[Cbe-oss-dev] [RFC] [PATCH 0:8] SPU Gang Scheduling

Thu Mar 6 14:40:03 EST 2008

On Wednesday 05 March 2008, Luke Browning wrote:
> 
> On Wed, 2008-03-05 at 07:20 +0100, Arnd Bergmann wrote:
> >
> A key point of scheduling is that you must be able to resume a context
> at whatever point you interrupt it.  Time slicing and preemption in
> general must be completely transparent to the application.  You can't
> mandate that user code run and perform some action to make the preempted
> context runnable again.  In that case, the application would be
> logically part of the scheduler and the transparency rule is broken.    

Yes, good point. I haven't thought of that before, and it certainly
makes it a hard decision.

> > I'd like to avoid heuristics like this but rather half the behavior of
> > the kernel predictable and obvious.
> > 
> > One potential option I can see is to actually load a half-idle gang if 
> > there is nothing else that is trying to run, i.e. when all gangs in the
> > system are half-idle, but I would like to avoid that complexity.
> > 
> 
> You can't really tell anything about the efficiency of a program by
> looking at its preempted state.  It is just a snap shot in time.  It may
> be extremely efficient at using the spus in general and be caught at a
> bad time such as the synchronization point described above.  
> 
> I don't think that the execution of PPU code by itself is statistically
> significant.  On the other hand, if the PPU blocks for whatever reason I
> agree it would be desirable to unschedule the gang, but I would
> implement that as a follow on patch.  It is just an optimization, but it
> would require interlocking with the mainline scheduler.  

I think you assume more or less batch processing jobs to be on the SPU,
which is probably fair for most cases where you want gang scheduling,
and it's the majority of the workloads that we have seen so far, but I'd
want to make sure that we also deal well with interactive workloads that
actually spend most of their time not on the SPU but waiting in a syscall
or library call for outside triggers.

These are of course what make the scheduler interesting, and it's my
main concern in this discussion.

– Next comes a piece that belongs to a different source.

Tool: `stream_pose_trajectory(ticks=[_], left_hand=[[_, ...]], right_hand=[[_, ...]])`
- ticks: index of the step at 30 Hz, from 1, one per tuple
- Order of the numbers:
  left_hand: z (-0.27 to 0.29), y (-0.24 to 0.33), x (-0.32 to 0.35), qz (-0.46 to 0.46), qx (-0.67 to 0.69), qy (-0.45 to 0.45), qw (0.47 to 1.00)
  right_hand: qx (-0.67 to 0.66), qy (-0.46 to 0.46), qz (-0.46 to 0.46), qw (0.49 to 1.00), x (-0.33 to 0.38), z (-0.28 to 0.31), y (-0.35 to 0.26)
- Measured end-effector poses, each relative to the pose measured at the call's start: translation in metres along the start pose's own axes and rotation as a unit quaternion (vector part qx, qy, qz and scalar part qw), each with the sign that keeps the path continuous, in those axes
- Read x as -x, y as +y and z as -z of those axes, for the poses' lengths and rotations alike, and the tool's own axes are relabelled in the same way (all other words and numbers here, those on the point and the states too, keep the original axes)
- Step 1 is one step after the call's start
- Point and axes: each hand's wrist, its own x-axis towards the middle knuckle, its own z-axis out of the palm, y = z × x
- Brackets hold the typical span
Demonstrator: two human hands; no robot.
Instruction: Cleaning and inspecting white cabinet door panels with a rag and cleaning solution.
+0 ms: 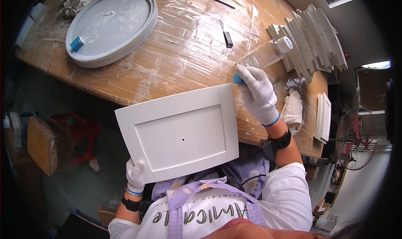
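Note:
A white drawer front (pixel 180 134) with a recessed centre and one small dark hole leans between my body and the table edge. My left hand (pixel 135 173), in a white knitted glove, grips its lower left corner. Beyond its upper right corner, my gloved right hand (pixel 257 90) is closed on a small blue pad (pixel 238 78), partly hidden by the fingers. Just past those fingers a clear plastic bottle (pixel 264 55) with a white cap lies on the table. A crumpled whitish cloth (pixel 292 109) is to the right of my right hand.
The film-covered wooden table (pixel 180 67) bears a round grey turntable (pixel 113 25) with blue pieces on it. A black-handled tool (pixel 227 38) lies mid-table. Stacked white panels (pixel 310 42) stand at the right. A red stool (pixel 79 134) and a fan (pixel 357 138) are on the floor sides.

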Motion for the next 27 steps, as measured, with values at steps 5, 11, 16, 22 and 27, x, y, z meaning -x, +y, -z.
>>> stream_pose_trajectory(ticks=[5,11,16,22,27], left_hand=[[0.001,0.0,0.002,-0.013,-0.02,0.003,1.0],[-0.002,0.002,0.001,-0.001,-0.011,0.005,1.0],[-0.005,0.003,0.0,0.0,-0.004,0.009,1.0],[-0.004,0.003,0.001,0.001,-0.009,0.012,1.0],[-0.002,0.002,0.002,0.002,-0.005,0.005,1.0]], right_hand=[[-0.001,-0.007,0.021,1.0,0.001,-0.001,-0.001],[-0.023,-0.003,-0.013,1.0,-0.002,-0.002,-0.006],[-0.012,-0.024,0.051,0.998,-0.013,-0.004,-0.013],[-0.01,-0.072,0.049,0.996,-0.019,-0.002,-0.017],[-0.003,-0.066,0.063,0.996,-0.023,-0.001,-0.019]])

For non-ganged threads, we should
always assume that they do not want to run when outside of spu_run
but are actually blocked for an extended amount of time.

How that assumption changes with gang scheduling, I'm not sure,
but I have a bad feeling with special-casing gangs in a way that
we always assume that the user will want to run again soon.

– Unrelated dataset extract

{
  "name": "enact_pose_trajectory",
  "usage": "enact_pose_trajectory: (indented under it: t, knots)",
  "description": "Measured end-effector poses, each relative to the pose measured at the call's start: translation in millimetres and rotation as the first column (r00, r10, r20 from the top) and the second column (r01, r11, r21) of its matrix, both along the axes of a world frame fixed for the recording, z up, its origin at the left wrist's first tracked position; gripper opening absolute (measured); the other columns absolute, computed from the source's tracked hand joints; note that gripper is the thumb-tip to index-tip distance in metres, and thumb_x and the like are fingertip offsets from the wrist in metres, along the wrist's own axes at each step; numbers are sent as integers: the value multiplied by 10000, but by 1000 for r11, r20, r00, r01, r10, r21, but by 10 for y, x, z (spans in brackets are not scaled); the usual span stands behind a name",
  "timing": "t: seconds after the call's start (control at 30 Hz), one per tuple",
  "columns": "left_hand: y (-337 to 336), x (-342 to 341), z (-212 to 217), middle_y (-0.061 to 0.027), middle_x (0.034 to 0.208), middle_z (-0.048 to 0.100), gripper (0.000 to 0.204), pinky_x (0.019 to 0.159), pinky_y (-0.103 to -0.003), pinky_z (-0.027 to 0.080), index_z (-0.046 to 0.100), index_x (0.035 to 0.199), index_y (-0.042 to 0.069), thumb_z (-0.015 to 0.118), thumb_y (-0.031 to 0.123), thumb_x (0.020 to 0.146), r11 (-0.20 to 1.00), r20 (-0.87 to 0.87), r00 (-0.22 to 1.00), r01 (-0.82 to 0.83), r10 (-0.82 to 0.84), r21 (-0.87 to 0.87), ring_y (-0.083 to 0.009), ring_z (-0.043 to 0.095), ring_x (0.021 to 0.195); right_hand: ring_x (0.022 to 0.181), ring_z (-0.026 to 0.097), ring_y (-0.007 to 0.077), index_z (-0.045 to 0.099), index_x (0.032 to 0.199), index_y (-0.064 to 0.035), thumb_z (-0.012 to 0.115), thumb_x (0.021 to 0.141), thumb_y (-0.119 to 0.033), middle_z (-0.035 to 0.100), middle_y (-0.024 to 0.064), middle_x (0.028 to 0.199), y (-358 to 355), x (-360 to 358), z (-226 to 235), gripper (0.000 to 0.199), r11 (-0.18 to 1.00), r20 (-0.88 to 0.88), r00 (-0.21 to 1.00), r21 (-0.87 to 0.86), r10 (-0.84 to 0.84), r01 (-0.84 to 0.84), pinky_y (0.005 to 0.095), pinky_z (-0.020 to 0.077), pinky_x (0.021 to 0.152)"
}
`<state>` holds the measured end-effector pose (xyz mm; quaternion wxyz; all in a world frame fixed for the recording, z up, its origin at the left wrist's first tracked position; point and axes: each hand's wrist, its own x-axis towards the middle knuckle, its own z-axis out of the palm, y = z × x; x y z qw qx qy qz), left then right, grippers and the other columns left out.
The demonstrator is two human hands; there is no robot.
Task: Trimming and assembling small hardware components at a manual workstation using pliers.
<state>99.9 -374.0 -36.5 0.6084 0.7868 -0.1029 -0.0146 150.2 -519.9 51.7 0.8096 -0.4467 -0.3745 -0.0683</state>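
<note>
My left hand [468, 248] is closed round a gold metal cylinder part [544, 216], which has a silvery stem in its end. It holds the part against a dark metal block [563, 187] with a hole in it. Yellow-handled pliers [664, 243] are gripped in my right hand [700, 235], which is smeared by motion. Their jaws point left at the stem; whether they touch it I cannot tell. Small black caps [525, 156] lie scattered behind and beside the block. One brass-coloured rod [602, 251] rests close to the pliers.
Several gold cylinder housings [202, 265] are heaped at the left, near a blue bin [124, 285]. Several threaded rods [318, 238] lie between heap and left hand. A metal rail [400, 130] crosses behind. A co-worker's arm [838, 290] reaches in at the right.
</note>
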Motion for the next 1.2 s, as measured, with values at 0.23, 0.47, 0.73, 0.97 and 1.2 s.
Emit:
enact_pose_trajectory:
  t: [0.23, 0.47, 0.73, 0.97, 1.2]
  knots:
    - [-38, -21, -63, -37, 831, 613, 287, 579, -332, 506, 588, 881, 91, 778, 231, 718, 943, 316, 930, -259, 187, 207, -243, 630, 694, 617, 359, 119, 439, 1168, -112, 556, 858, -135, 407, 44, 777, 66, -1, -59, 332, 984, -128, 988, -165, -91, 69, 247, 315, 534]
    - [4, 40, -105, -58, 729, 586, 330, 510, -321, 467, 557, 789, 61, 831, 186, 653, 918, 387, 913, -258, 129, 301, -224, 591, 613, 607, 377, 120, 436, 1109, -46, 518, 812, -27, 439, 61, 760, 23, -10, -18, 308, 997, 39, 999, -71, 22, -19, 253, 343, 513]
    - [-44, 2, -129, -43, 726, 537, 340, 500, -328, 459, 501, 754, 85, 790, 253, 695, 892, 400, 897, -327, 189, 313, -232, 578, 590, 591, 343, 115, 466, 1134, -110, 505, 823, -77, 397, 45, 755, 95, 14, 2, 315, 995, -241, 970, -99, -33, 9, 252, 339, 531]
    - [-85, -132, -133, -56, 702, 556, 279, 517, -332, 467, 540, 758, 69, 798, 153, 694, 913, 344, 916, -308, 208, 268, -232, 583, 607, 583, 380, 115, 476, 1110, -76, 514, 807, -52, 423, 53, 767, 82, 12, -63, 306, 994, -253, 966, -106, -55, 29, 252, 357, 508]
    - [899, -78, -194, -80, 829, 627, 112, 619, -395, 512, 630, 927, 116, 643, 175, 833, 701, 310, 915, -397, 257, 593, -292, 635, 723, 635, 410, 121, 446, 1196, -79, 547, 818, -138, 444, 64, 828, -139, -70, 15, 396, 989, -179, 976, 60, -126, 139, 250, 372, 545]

One simple but interesting question would be: what should the
gang do if one context does a nanosleep() to wait for many seconds?
I'd say we should suspend all threads in the gang after the end
of the time slice, but I guess you disagree with that, because
it disrupts the runtime behavior of the other contexts, right?

My point would be that by making one thread sleep, the user
explicitly wants the gang to not run any more, and the fact that
we let the other threads run on for the rest of the time slice
(or forever, if nothing else wants to run) is just an artifact
of our optimization not to stop the threads.

> Another way to deal with the fairness problem is to alter the timeslice
> for gangs, so that it gets a few milliseconds less time.  The penalty is
> small enough so that it is worth porting the application to gang
> scheduling as the reward is greater, yet it acts as a disincentive to
> the multitude who would just look to get something for free without any
> extra work.  There must be a charge otherwise the developer who acts in
> good faith and ports the application receives no benefit as there is a
> point of diminishing returns.  Too many gangs is bad.  You have to wait
> longer to run and the jobs make less efficient use of the available
> resources.  Gangs lower physical spu utilization of the system as they
> are harder to schedule and the scheduler is less efficient.  If you look
> at the scheduler, you will notice that most of the algorithms are
> altered.  Things are done in a more serial fashion.  In general, we
> unschedule N contexts and then we schedules.  The algorithms are more
> complicated and the critical sections are longer.  During this code,
> spus are idle for a slightly longer period of time. Consider time
> slicing, we slice all spus and then we place gangs.  This leaves spus
> idle for a brief period of time whereas in the past under the old
> algorithm we dealt with each spu one spu at a time. Gang scheduling
> makes inherrently less efficient use of the physical spu resources so it
> really should be charged somewhere.  Otherwise, it is absorbed by the
> standalone contexts which make the most efficient use of the spus.  That
> is not fair either.  

I agree with all this, but I'm also not too worried about these problems,
relative to the problem of a gang using up resources that doesn't want
because only part of it is actually trying to run.

	Arnd <><